Aim of the exercise
Transcribe the listing below from its opening line up to and including the line that contains "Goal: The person"; reproduce nothing else.

----------------------------------------

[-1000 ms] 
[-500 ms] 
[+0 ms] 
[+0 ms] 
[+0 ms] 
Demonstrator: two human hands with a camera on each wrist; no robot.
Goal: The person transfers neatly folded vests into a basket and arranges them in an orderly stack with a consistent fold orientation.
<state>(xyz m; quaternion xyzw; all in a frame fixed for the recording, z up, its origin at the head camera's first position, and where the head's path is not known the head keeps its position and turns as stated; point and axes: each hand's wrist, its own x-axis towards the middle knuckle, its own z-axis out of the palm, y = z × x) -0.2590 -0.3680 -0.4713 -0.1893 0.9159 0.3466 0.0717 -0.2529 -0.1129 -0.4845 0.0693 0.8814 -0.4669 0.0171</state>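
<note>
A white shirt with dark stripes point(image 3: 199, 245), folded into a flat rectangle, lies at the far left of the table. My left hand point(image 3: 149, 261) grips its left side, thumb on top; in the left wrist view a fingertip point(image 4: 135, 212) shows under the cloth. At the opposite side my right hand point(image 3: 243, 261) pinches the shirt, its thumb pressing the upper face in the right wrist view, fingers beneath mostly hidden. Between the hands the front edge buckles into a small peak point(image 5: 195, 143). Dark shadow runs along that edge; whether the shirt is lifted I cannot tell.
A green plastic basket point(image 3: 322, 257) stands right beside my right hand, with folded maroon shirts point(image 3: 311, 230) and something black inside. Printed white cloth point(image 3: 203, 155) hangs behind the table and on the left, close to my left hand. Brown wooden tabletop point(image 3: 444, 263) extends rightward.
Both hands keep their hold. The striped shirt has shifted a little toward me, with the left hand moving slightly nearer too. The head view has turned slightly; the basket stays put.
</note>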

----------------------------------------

Task response
[-1000 ms] 
[-500 ms] 
[+0 ms] 
[+0 ms] 
[+0 ms] 
Demonstrator: two human hands with a camera on each wrist; no robot.
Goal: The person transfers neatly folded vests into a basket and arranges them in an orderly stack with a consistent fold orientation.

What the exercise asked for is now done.